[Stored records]
────────────────
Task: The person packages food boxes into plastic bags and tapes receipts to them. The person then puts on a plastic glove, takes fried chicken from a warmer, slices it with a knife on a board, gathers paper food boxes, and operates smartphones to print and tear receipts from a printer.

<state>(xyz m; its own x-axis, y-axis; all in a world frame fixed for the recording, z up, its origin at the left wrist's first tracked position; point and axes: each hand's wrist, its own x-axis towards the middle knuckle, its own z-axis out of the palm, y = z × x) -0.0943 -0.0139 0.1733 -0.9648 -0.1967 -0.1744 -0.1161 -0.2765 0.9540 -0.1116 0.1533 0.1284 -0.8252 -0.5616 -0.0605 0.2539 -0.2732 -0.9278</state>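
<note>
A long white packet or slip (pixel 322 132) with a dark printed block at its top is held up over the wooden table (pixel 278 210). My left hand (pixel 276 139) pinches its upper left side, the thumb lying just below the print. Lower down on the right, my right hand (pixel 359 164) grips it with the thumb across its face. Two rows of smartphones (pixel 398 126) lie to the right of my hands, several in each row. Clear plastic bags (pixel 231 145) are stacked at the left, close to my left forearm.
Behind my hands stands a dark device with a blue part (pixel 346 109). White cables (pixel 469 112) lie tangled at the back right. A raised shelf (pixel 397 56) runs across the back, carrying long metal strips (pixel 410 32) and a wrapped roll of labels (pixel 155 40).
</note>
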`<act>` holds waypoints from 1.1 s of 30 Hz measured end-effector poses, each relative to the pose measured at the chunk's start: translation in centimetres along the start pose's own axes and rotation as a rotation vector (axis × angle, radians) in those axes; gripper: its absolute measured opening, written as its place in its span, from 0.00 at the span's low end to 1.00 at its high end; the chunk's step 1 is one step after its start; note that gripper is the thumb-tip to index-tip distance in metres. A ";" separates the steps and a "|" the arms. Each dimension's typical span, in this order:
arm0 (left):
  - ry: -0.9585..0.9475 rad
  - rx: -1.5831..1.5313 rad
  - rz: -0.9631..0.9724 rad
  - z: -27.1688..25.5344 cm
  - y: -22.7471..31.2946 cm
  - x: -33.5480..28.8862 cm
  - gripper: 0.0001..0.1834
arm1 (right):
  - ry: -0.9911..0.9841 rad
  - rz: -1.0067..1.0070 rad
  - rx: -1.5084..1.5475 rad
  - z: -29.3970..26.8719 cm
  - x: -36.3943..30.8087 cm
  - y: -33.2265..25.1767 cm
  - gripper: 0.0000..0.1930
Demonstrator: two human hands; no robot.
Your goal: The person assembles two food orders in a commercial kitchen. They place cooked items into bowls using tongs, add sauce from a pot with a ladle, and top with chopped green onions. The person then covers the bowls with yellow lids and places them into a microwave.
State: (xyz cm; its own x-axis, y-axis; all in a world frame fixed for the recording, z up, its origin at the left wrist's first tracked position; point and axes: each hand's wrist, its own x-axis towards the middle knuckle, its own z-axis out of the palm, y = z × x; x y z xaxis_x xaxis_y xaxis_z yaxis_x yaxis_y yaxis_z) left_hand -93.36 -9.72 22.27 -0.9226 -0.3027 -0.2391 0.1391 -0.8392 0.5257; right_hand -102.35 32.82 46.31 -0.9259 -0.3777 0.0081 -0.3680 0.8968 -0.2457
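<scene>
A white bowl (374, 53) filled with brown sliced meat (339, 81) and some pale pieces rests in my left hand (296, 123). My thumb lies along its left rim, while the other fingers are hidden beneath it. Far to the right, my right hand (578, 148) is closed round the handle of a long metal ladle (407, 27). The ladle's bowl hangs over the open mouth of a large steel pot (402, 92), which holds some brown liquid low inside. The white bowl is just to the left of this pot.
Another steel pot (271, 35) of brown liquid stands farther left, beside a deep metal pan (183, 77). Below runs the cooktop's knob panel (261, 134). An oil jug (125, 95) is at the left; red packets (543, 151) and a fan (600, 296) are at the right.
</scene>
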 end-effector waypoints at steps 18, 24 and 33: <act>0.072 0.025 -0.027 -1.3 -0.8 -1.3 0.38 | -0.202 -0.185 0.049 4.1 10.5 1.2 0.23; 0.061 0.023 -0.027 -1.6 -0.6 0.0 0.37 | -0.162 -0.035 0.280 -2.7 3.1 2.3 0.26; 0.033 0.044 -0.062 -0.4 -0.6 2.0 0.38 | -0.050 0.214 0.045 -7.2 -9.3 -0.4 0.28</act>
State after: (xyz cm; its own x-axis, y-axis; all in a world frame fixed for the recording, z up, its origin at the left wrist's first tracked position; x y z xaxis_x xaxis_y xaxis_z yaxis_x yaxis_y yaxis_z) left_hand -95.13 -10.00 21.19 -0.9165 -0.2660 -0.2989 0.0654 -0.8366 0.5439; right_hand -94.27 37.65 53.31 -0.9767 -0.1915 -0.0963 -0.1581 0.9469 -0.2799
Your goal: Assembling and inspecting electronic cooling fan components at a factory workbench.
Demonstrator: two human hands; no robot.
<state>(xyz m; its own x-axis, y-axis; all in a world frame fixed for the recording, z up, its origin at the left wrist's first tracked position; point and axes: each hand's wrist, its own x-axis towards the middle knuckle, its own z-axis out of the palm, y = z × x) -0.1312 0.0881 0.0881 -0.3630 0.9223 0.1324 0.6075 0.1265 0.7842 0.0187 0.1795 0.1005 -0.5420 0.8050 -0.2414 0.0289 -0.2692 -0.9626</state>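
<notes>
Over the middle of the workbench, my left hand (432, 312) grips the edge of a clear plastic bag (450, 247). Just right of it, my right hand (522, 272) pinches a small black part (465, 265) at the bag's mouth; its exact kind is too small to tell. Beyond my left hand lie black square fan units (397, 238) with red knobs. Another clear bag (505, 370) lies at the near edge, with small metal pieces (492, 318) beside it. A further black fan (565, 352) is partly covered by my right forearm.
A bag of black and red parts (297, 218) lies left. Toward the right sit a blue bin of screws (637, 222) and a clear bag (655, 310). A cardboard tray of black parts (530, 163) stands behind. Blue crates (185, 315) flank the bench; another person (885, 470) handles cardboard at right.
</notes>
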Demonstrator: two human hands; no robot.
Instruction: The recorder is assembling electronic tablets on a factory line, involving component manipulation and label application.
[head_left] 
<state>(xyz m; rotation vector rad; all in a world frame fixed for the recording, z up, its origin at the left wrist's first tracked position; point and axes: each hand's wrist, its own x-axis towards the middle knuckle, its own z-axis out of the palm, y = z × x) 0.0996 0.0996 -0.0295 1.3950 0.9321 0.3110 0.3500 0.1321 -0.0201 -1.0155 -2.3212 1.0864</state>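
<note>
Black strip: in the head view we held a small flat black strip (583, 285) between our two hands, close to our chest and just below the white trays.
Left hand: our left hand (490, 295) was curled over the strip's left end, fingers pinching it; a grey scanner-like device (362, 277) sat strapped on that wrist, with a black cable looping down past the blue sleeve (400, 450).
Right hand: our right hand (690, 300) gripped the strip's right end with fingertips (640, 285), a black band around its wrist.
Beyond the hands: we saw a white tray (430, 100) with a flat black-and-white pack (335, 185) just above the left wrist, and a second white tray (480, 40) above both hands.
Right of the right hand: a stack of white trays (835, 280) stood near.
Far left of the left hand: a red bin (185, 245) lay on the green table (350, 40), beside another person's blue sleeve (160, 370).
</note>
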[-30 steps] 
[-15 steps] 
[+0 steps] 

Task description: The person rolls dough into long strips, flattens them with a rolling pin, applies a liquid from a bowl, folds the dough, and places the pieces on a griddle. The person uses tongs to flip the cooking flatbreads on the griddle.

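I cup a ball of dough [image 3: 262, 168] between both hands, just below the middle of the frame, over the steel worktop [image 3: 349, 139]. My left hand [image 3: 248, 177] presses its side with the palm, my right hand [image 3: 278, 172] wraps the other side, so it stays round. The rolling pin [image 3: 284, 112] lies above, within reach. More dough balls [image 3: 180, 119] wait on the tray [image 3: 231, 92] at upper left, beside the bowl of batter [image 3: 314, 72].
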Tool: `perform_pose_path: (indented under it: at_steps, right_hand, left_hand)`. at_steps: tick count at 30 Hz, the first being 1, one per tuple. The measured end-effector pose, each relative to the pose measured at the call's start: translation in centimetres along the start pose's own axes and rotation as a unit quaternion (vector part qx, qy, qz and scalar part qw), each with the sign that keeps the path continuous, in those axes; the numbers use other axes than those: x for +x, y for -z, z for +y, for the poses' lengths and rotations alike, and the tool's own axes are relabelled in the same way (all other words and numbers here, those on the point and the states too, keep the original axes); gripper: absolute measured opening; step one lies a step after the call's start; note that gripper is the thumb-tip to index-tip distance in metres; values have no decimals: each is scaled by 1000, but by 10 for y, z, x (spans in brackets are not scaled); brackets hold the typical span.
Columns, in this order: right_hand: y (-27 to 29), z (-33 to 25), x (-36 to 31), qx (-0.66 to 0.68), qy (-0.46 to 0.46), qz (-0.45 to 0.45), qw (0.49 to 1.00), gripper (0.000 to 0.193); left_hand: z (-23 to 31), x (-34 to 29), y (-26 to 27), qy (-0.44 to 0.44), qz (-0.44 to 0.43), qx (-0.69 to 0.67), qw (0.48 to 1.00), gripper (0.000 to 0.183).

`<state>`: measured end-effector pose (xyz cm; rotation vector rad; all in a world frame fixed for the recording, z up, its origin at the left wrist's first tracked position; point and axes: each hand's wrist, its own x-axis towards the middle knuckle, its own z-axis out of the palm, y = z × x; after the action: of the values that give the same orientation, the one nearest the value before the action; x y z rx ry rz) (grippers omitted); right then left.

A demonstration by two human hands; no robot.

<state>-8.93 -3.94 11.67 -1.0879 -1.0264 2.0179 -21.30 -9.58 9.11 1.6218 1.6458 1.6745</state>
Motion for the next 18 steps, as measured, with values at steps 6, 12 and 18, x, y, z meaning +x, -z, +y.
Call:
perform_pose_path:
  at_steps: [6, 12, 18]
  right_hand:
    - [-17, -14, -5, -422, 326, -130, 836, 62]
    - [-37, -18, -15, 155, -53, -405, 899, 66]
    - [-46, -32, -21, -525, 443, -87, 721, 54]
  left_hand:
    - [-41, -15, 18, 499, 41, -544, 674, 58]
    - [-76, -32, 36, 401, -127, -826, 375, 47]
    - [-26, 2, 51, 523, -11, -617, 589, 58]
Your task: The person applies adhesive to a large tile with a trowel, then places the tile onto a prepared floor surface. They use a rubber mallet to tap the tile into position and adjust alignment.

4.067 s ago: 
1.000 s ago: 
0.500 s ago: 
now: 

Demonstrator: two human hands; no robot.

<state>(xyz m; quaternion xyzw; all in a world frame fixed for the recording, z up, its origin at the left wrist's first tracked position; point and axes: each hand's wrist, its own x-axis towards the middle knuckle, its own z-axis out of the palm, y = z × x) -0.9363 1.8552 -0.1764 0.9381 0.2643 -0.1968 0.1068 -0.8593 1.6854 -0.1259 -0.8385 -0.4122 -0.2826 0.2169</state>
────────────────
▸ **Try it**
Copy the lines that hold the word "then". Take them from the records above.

▸ **Result of the exercise**
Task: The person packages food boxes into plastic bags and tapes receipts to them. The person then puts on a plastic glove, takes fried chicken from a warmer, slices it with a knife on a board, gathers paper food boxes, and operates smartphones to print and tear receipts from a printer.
Your goal: The person assembles two food orders in a commercial kitchen. They place cooked items into bowls using tongs, add sauce from a pot with a ladle, and top with chopped green onions. The person then covers the bowls with yellow lids and places them into a microwave.
`<state>`: measured end-effector pose (xyz cm; rotation vector rad; all in a world frame fixed for the recording, z up, its origin at the left wrist's first tracked position; point and axes: each hand's wrist, its own x-axis towards the middle knuckle, its own z-axis out of the palm, y = z × x; after the action: of the values that give the same orientation, the one nearest the value before the action; x y z rx ry rz) (grippers omitted); right then left.
Your task: The person applies adhesive to a large tile with a trowel, then places the tile onto a prepared floor surface. They use a rubber mallet to tap the tile into position and adjust alignment.

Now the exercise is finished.